### DIRECTIONS:
Sort through the listing below and keep each line with the word "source". Copy those.

SUPPLIED RECORDS Start Marker

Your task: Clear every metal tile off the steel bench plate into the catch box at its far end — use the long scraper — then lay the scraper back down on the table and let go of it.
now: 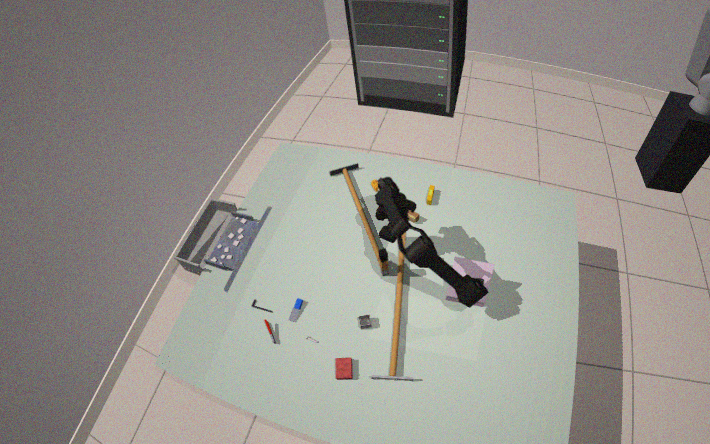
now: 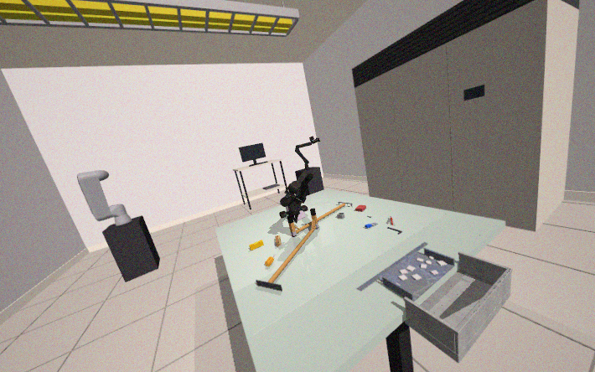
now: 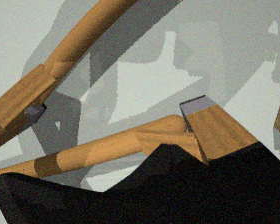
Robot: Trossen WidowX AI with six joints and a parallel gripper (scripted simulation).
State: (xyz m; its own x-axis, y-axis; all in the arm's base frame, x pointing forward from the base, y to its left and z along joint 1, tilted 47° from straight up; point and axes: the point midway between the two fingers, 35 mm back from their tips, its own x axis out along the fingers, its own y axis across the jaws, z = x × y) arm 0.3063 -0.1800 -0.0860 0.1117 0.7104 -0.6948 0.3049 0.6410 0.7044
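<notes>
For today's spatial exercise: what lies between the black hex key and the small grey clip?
A blue-capped piece lies between hex key and clip, nearer the key; the top view shows it.

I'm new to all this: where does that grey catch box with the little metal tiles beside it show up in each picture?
Top: catch box at the table's left edge.
Exterior: catch box lower right, overhanging the table's near end.
Wrist: not in it; only wooden handles and the claw's dark body.
Shared landmark: the steel bench plate carrying the tiles.
</notes>
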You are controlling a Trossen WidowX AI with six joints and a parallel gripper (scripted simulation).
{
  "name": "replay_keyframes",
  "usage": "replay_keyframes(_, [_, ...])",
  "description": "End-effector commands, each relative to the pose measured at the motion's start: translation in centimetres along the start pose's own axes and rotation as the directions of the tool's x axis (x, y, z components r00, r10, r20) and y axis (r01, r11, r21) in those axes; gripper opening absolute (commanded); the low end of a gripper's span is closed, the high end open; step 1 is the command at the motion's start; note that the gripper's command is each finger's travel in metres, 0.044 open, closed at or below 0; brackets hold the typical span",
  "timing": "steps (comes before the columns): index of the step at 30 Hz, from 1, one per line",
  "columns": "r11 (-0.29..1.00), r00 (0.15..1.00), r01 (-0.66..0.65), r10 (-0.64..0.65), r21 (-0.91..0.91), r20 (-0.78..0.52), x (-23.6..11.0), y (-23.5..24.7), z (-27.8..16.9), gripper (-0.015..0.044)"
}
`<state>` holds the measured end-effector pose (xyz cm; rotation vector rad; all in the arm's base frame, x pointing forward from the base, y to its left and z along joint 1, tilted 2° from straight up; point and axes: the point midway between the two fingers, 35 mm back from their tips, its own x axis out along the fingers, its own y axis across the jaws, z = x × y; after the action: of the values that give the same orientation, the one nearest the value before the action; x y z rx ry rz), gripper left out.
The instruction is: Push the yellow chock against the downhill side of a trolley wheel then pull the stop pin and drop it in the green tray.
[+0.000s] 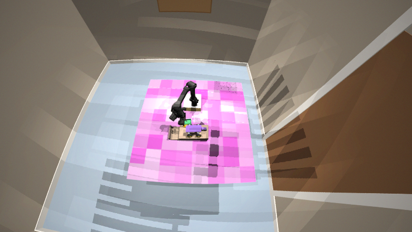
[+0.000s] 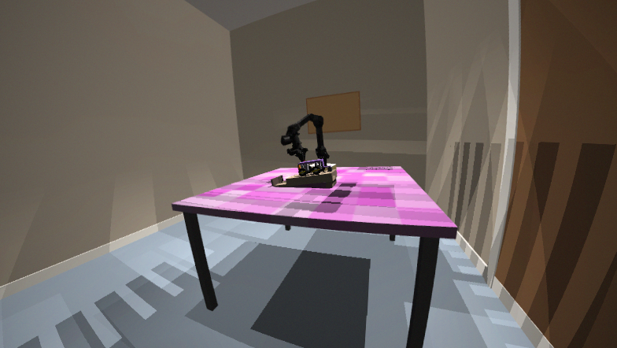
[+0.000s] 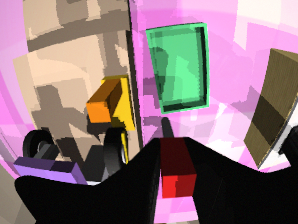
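My gripper (image 1: 182, 123) (image 2: 303, 159) (image 3: 170, 144) is shut on the red-headed stop pin (image 3: 178, 184); its dark shank points toward the green tray (image 1: 187, 121) (image 3: 181, 67). The pin is above the table beside the ramp, short of the tray in the wrist view. The purple trolley (image 1: 193, 128) (image 3: 47, 170) stands on the tan ramp (image 1: 182, 134) (image 2: 308, 181) (image 3: 65, 75). The yellow chock (image 3: 123, 107), with its orange handle (image 3: 100, 111), sits at the downhill side of one near wheel (image 3: 114, 147). Whether they touch is hard to tell. The chock's rubber base is hidden.
A raised end board (image 1: 170, 133) (image 2: 276, 179) stands at the ramp's low end. A brown-sided block with a white top (image 1: 193, 109) (image 3: 272, 95) is by the arm's base, at the right of the wrist view. The tray lies close beside the ramp's long edge.
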<state>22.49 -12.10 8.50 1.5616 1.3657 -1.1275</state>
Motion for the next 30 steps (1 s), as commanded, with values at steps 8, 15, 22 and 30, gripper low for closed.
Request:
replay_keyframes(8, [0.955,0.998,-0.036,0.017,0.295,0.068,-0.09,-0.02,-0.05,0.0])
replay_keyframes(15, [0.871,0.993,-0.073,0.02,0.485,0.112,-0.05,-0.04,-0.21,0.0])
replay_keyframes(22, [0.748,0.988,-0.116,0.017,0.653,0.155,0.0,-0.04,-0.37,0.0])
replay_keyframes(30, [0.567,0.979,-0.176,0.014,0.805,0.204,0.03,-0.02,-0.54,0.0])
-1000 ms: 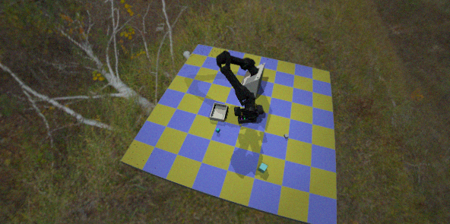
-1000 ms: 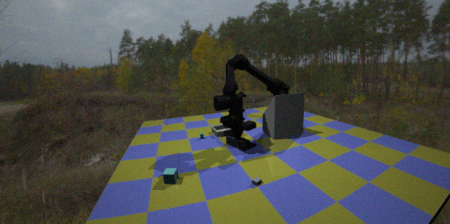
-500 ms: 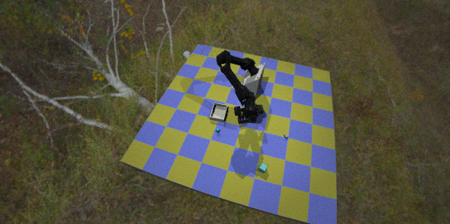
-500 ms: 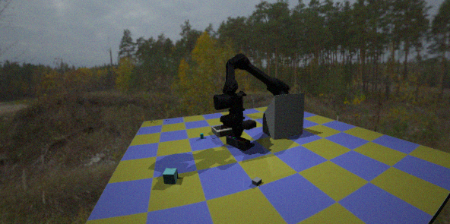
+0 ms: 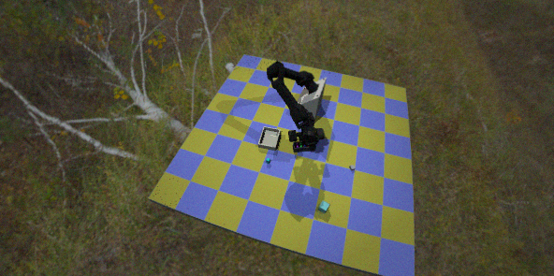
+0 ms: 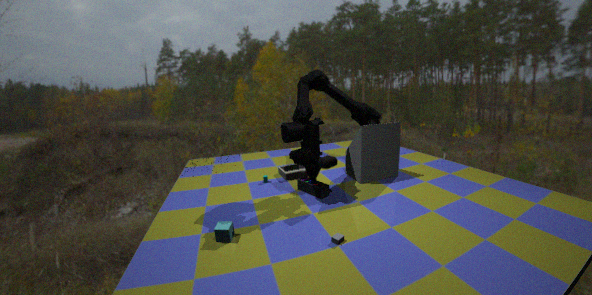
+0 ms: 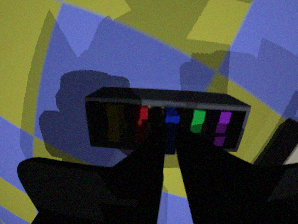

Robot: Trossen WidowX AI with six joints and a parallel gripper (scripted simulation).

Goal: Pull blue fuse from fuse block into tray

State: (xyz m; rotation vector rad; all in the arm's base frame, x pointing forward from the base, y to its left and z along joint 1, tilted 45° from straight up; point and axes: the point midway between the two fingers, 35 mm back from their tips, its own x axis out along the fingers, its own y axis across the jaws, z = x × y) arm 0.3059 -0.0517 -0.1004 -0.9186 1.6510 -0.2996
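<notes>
Wrist view puts the gripper (image 7: 169, 156) right over the block (image 7: 166, 123), its two dark fingers drawn in close with the blue fuse (image 7: 172, 119) pinched between their tips. So the jaws are clamped on that fuse, which looks to be sitting in its slot in the middle of the row, not yet lifted clear.

To either side of it stand the red fuse (image 7: 143, 113) and the green fuse (image 7: 197, 120), both near the fingers, with a purple fuse (image 7: 224, 119) further right and a dim yellowish one (image 7: 115, 119) at the left end. The gaps are narrow, so I'd say any sideways drift on the way up would brush a neighbour.

The fuse looks like a small, stiff plastic piece: light, hard, probably smooth-sided and seated with some friction. Its exposed top is the only place to hold, which is where the fingers are. A firm pinch and a dead-vertical pull should suit it; a tilted grip could let it slip or jam.

From the top view the tray (image 5: 269, 138) sits just beside the gripper (image 5: 305, 141) on the checkered mat (image 5: 370, 225). Small cubes lie well apart from the work.
</notes>
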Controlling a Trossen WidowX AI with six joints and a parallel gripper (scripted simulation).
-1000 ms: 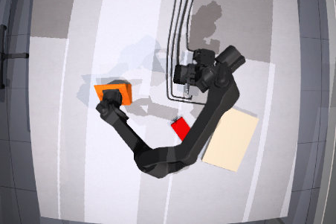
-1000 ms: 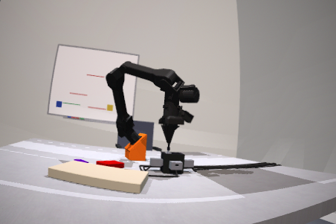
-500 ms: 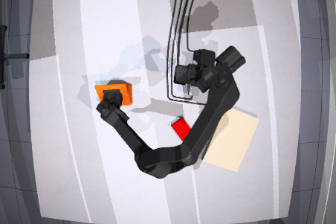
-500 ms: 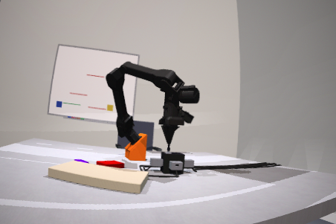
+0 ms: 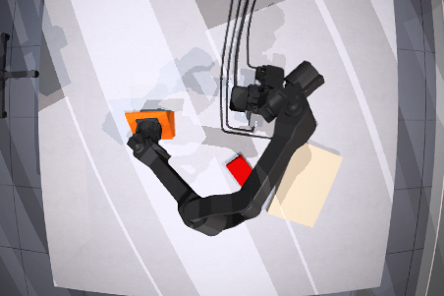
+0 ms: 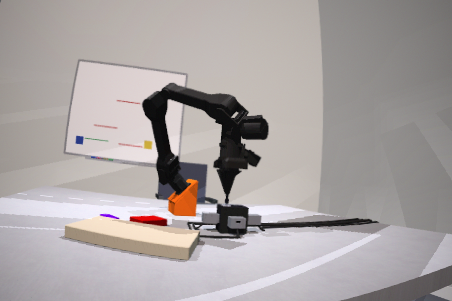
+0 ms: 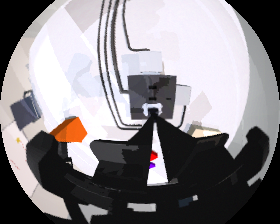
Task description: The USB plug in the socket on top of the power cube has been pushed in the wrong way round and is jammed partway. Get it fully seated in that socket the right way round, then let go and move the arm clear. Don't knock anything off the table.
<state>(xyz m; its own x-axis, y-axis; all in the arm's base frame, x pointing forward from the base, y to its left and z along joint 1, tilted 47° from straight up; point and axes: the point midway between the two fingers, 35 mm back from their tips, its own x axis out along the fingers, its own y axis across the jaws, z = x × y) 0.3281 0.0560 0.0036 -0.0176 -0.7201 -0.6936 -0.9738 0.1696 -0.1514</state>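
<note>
Pinching the USB plug [image 7: 151, 107] between nearly closed fingertips, gripper [image 6: 227, 199] pointing straight down, directly over the power cube [image 6: 232, 217]. Plug at the cube's top socket, right beneath the tips, near the orange block [image 6: 184, 198].

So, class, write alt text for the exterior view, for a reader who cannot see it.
A black robot arm points its tool straight down, shut on a small USB plug atop a dark power cube on a pale table. Black cables trail right; a beige slab, a red block and the orange arm base sit to its left.
</note>
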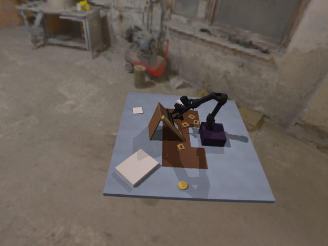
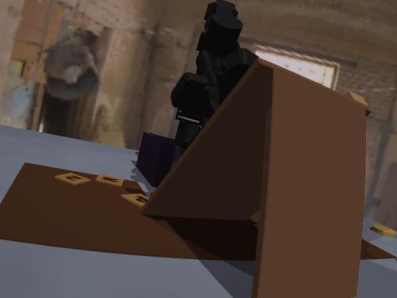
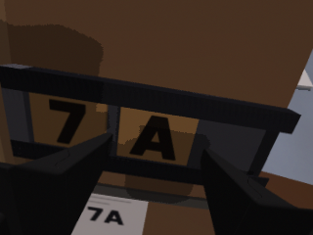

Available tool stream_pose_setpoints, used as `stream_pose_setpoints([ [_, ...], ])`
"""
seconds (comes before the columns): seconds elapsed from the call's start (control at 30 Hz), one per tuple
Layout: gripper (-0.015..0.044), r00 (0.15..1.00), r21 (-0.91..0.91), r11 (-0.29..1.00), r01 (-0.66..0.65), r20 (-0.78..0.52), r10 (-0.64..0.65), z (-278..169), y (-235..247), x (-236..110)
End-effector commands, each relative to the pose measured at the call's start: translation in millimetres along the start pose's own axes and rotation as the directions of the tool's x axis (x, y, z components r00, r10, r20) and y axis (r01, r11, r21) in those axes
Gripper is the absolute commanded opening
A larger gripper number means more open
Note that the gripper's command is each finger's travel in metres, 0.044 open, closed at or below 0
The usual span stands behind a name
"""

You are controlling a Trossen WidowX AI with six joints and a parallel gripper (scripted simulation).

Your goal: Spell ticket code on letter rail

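The dark letter rail [image 3: 196,105] runs across the sloped brown board [image 1: 155,121] [image 2: 304,160]. Two tan tiles sit in it, reading left to right: the 7 tile [image 3: 66,119] and the A tile [image 3: 156,132]. The white ticket [image 3: 110,215] below the rail reads 7A. My gripper [image 3: 157,147] [image 1: 173,115] is at the board's face, open, with one finger on each side of the A tile and a small gap at each finger. The rail's right part past the A tile is empty. In the exterior view the board hides the fingers.
Loose letter tiles [image 1: 191,116] [image 1: 196,122] [image 1: 185,124] [image 1: 181,146] [image 2: 72,178] [image 2: 110,180] lie on the brown mat [image 1: 185,159]. A white box [image 1: 136,166], a yellow disc [image 1: 182,185] [image 2: 383,230] and a white card [image 1: 137,110] lie on the grey counter [image 1: 232,180]. The arm's base [image 1: 212,134] stands to the right.
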State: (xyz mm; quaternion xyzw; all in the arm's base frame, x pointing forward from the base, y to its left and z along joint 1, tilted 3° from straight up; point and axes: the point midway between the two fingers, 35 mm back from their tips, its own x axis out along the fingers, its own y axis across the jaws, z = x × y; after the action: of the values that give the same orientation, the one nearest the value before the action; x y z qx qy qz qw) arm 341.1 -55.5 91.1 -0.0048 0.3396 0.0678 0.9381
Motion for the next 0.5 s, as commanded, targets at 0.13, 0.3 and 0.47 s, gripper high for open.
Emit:
stream_pose_setpoints([
  [0.13,0.0295,1.0,-0.007,1.0,-0.003,0.004,0.003,-0.9,-0.7,-5.4],
  [0.3,0.0295,1.0,-0.007,1.0,-0.003,0.004,0.003,-1.9,-1.4,-8.0],
  [0.47,0.0295,1.0,-0.007,1.0,-0.003,0.004,0.003,-2.6,-2.0,-10.6],
])
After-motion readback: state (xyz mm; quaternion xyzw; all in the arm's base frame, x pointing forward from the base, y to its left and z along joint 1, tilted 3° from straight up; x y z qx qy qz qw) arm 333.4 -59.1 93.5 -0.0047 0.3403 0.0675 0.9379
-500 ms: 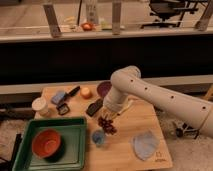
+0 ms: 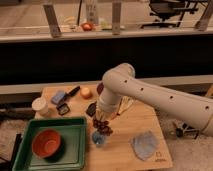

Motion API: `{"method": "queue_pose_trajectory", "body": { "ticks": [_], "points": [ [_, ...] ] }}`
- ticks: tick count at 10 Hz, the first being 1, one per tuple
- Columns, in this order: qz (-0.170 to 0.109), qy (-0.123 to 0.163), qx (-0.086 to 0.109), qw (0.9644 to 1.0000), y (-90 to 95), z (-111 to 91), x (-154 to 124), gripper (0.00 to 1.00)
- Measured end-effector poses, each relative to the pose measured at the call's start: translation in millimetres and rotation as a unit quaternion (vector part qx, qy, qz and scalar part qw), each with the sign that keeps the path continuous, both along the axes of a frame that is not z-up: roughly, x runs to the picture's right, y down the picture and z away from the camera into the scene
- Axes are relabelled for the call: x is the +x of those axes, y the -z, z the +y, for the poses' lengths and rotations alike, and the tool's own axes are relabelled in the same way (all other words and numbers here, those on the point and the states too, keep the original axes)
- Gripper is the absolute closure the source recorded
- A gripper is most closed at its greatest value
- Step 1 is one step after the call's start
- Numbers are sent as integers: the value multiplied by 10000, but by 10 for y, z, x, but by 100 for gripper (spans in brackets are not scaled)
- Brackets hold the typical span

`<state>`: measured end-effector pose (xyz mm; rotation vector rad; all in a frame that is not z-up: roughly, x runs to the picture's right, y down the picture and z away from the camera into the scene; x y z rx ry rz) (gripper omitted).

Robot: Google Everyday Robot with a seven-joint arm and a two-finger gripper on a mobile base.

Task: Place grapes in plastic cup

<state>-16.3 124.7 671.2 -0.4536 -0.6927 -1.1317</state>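
Over the cup (image 2: 98, 139), the grapes (image 2: 103, 126) are held up off the table (image 2: 150, 122). The dark red bunch hangs just above the cup's rim, shifted a little to its right. Contact between the lowest grapes and the rim cannot be made out.

The gripper (image 2: 104, 119) is seen directly above the bunch, pointing down and closed on the top of the grapes. The white arm (image 2: 150, 97) comes in from the right edge, bends at a rounded joint above mid-table and drops to the gripper.

The cup, pale blue and translucent, stands upright near the table's front edge, just right of a green tray (image 2: 75, 152). An orange bowl (image 2: 46, 143) sits in the tray's left half.

A crumpled blue cloth (image 2: 145, 145) lies right of the cup, apart from it, near the front right corner.

Behind the cup, a small dark object (image 2: 91, 109) lies partly covered by the arm. Further left, a dark box (image 2: 63, 108) is noted, with a cream container (image 2: 40, 106) standing at the left edge. Toward the back, a blue block (image 2: 59, 96), a black-handled tool (image 2: 73, 91) and a round orange fruit (image 2: 86, 92) are set in a row.

A ledge (image 2: 150, 32) is seen beyond the table, with another orange item (image 2: 87, 26) on it.
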Motion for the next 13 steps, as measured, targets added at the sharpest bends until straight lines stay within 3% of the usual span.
{"method": "queue_pose_trajectory", "body": {
  "ticks": [1, 3, 9, 11, 13],
  "points": [
    [-55, 79, 15, 10000, 42, 20, -43, 100],
    [-104, 182, -12, 9998, 73, 59, -83, 90],
    [-96, 289, -67, 9995, 105, 107, -122, 27],
    [-112, 312, -83, 9994, 100, 106, -126, 20],
    [-141, 345, -91, 9993, 97, 97, -135, 20]
  ]
}}
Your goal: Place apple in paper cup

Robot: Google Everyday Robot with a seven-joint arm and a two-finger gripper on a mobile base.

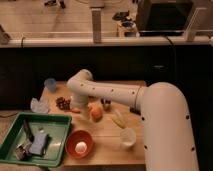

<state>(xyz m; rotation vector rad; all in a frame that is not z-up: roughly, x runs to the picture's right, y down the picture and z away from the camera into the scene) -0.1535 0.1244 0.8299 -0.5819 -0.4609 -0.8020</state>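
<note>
The apple (96,113), small, round and orange-red, sits on the wooden table (107,152) near its middle. The white paper cup (127,136) stands upright to the right of the apple and nearer the front edge, a short gap away. My white arm reaches from the lower right, bends at the far left and comes down to the gripper (88,107), which is low over the table right at the apple's left upper side. The gripper's end is partly hidden behind the arm and the apple.
A small metal cup (106,104) stands just behind the apple. Dark grapes (62,102) and a carrot (75,110) lie to the left. A red bowl (80,142), a green tray (52,131) and a blue cup (50,84) are further left. A pale yellow item (119,120) lies between apple and paper cup.
</note>
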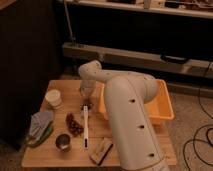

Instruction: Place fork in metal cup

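Note:
My gripper (86, 96) reaches down to the wooden table (115, 92) at its back middle, just above the top end of a long white stick-like utensil (86, 128). I cannot make out the fork; the spot under the gripper is hidden by the wrist. The metal cup (63, 141), short, dark and shiny, stands near the front left of the table, well in front of and left of the gripper. My white arm (131, 115) crosses the right half of the table.
A white paper cup (53, 98) stands at the back left. A grey cloth (40, 122) lies on something green (42, 137) at the left edge. A dark clustered item (74, 125) is beside the white utensil. A tan block (101, 150) sits at the front. An orange bin (161, 106) fills the right side.

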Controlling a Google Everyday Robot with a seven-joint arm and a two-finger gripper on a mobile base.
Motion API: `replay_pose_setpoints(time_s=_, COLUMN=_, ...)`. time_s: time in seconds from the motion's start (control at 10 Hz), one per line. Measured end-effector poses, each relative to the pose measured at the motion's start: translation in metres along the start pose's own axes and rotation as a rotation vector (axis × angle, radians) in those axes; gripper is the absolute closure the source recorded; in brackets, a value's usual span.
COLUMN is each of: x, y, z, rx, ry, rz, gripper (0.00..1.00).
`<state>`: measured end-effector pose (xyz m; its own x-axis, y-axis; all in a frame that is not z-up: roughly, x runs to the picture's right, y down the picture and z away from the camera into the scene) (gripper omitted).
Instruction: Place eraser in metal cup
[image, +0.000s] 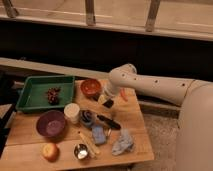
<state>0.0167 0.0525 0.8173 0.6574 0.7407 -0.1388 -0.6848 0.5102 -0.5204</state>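
- Beside the orange bowl (91, 88), the claw (106, 100) hangs low over the counter (132, 117); the eraser (108, 104) seems to be the dark block at its tip; pinched or not, I cannot tell.
- Likely light, stiff, slightly grippy: best held across its narrow sides.
- The metal cup (81, 150) sits at the counter's front edge, well apart.

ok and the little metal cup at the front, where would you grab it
Probably the rim, from straight above. The metal cup stands upright, mouth open, so its thin wall can be pinched. The near edge looks freest: a wooden stick lies close on its right in the picture, a fruit to its left. The gripper is beside the orange bowl, away from it.
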Motion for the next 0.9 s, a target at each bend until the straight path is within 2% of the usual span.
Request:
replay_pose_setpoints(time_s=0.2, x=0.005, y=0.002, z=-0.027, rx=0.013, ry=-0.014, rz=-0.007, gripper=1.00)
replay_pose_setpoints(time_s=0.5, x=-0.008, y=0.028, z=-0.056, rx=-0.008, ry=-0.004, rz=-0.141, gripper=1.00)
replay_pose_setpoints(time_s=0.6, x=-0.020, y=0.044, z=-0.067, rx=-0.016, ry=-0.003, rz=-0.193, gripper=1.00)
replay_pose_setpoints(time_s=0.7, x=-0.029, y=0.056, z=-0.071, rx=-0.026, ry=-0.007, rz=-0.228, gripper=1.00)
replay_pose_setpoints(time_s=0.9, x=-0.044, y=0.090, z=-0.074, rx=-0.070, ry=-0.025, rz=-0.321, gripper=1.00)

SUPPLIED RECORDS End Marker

### FINISHED TASK:
- Gripper is the absolute closure the source recorded
Motion API: `replay_pose_setpoints(time_s=_, COLUMN=_, ...)`. time_s: time in seconds from the motion's start (control at 10 Hz), one per line. Measured end-effector poses, each relative to the pose measured at the motion's start: translation in metres along the start pose's own axes and rotation as a rotation vector (axis × angle, radians) in those axes; gripper is the absolute closure the source recorded; in brackets, a value's usual span.

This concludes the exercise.